La strada è segnata: Nestlé continuerà ad allargare il suo enorme portfolio di prodotti per dedicarsi a quelle che considera “aree ad alta crescita”. Cibo biologico, vegan e salutare, che “piace ai millennial”. Saranno loro, dice Nestlé, a far tornare l’azienda a una crescita di almeno il 5 per cento entro il 2020. La diversificazione pagherà, ne sono convinti a Vevey. Secondo il tedesco Mark Schneider, primo ceo esterno di Nestlé dal 1922, tra le cause dei mancati obiettivi ci sono gli oneri di ristrutturazione e l’ammortamento di Nestlé Skin Health, filiale attiva nella cura della pelle. “La crescita in Europa e Asia è stata incoraggiante, mentre quella in Nord America e Brasile sta vivendo un clima difficile. La riduzione dei costi ha permesso di migliorare i margini meglio del previsto, malgrado un aumento considerevole del prezzo delle materie prime”, ha detto Schneider.

 

Nel presentare i risultati dello scorso anno il gruppo ha anche annunciato che non rinnoverà il patto di azionariato con famiglia Bettencourt, che ha il controllo di L’Oreal, in scadenza il prossimo 21 marzo, a sei mesi di distanza dalla morte di Liliane Bettencourt.
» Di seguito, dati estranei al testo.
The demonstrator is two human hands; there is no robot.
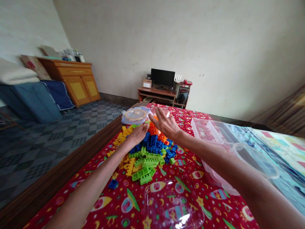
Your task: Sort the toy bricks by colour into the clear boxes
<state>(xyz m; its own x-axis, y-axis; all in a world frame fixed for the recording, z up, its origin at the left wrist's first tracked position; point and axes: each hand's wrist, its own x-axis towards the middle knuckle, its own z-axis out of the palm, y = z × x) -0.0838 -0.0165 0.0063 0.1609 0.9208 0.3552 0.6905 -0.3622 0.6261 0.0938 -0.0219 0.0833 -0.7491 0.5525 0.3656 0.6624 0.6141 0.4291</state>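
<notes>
A heap of plastic building bricks (146, 152) in yellow, green, blue and orange lies on a red patterned cloth (209, 203). My left hand (137, 133) rests palm down on the heap's far left side, fingers curled onto the bricks; whether it grips one is hidden. My right hand (165, 122) hovers over the orange bricks (158, 133) at the back of the heap, fingers stretched out and apart, holding nothing.
A clear lid (172, 203) lies near me on the cloth. Clear plastic containers (221, 140) stand at the right. Another clear lid (135, 115) sits beyond the heap. A lone blue brick (113, 183) lies apart. The wooden bed edge (71, 165) runs along the left.
</notes>
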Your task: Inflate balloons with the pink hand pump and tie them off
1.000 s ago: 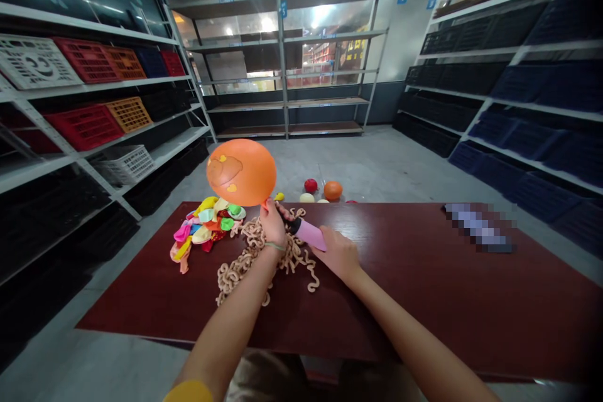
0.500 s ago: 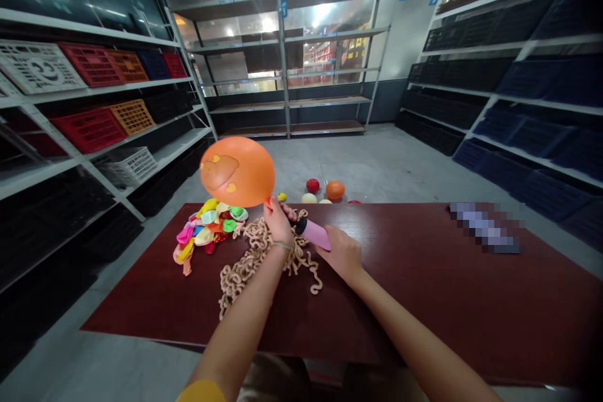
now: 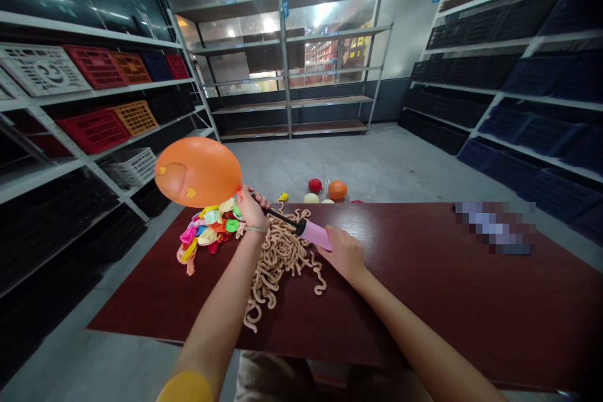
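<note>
the orange balloon (image 3: 207, 166) is inflated and held above the far left part of the table (image 3: 424, 308). its neck is at the left hand (image 3: 254, 210), which is closed around it; the fingers conceal the joint between neck and nozzle. a printed figure on the balloon's left side is hard to make out.

the hand pump (image 3: 316, 236) is held at a tilt over the middle of the table. its black rod (image 3: 281, 218) extends from the pink barrel toward the left hand, where its far end is covered. the right hand (image 3: 346, 255) grips the near right end of the barrel; its finger undersides are hidden.

below the rod, a pile of tan curled strands (image 3: 277, 257) is partly masked by the left forearm. a heap of uninflated balloons (image 3: 211, 226) lies to the left, its far edge overlapped by the orange balloon.

on the far right of the table, a flat object (image 3: 492, 227) is pixelated and cannot be identified. beyond the far table edge, a red ball-like item (image 3: 315, 185) and a larger orange one (image 3: 337, 189) are visible; pale items (image 3: 311, 198) beside them are cut off by the edge.
</note>
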`<state>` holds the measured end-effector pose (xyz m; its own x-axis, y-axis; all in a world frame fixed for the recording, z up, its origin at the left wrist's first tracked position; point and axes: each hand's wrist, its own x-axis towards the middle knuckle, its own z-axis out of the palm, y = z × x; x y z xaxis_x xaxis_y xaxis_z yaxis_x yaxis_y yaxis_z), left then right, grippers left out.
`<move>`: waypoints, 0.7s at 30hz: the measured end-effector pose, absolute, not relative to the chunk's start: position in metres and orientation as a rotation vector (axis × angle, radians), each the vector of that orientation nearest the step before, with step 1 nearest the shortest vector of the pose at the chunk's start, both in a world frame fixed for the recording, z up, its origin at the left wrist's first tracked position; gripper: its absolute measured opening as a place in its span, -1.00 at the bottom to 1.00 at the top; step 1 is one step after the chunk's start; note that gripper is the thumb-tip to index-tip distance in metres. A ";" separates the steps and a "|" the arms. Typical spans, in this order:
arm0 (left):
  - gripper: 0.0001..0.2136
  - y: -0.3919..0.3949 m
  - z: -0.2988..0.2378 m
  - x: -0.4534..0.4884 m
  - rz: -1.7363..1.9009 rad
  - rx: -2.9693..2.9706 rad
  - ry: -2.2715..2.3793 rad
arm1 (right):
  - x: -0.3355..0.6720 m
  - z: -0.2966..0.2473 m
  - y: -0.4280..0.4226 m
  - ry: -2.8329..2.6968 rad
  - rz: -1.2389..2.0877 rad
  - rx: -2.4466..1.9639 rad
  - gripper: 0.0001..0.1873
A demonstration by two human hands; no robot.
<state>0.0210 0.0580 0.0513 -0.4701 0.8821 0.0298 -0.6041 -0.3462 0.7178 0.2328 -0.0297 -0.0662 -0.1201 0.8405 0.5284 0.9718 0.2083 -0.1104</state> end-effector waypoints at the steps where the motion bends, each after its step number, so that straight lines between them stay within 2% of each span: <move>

Con l’intento di mantenere aperte tutte le opzioni, “il consiglio di amministrazione ha deciso di non rinnovare l’accordo, non intendiamo aumentare la nostra partecipazione e ci impegniamo a proseguire il rapporto costruttivo con la famiglia”. Nestlé sta anche valutando di vendere le proprie attività in Gerber Life Insurance, parte dell’acquisto - nel 2007 - dello specialista americano di alimentazione per bambini Gerber.

 

Uno dei punti di svolta nella strategia di mercato di Nestlé è stato l’attivismo di Dan Loeb e del suo fondo di investimento Third Point, entrato nel capitale azionario a giugno 2017 con una quota di 3,5 miliardi. Loeb ha convinto i vertici a mettere in discussione la quota del 23 per cento di L’Oreal che Nestlé possiede dal 1974. Third Point qualche mese fa aveva richiamato la più grande compagnia alimentare del mondo a muoversi con “alacrità”, e tra i punti di maggior frizione ci sarebbe proprio la quota di L’Oreal. Si tratta di un asset dal valore molto alto, se si considera che le sue azioni sono cresciute negli ultimi cinque anni del 60 per cento (quelle di Nestlé sono aumentate del 22 per cento). Ma, commenta il Financial Times, a volte la pazienza è una virtù. Un appunto che evidentemente in Svizzera non sembra essere apprezzato, vista la campagna di dismissioni importanti fatta durante il 2017, che ha portato ai risultati poco incoraggianti per il futuro di Nestlé. Dismissioni e pure acquisti, fatti a dire il vero con pretesa lungimiranza e che dimostrano per il momento poca pazienza. Se il settore “salutare” varrà davvero una crescita del 5 per cento entro il 2020, è presto per dirlo.

 

Di certo, mentre Nestlé perde quote di mercato e acquista Sweet Earth, un produttore californiano di sostituti della carne vegan e iper proteici (come il seitan), Ferrero ha conquistato il terzo posto nel mercato statunitense grazie a snack e caramelle. La guerra si gioca tra sostanza e apparenza, tra tradizione e nuovi consumi, che pure sono apprezzati, come dimostra l’indagine Nielsen sulla preferenza degli italiani sul “cibo senza”, ma forse non diventeranno mai maggioranza. E’ presto per dire chi vincerà, ma di certo le deviazioni di percorso di Nestlé, per ora, non stanno pagando. Soprattutto nel mercato statunitense. A Vevey hanno un problema, anche se fingono di non averlo.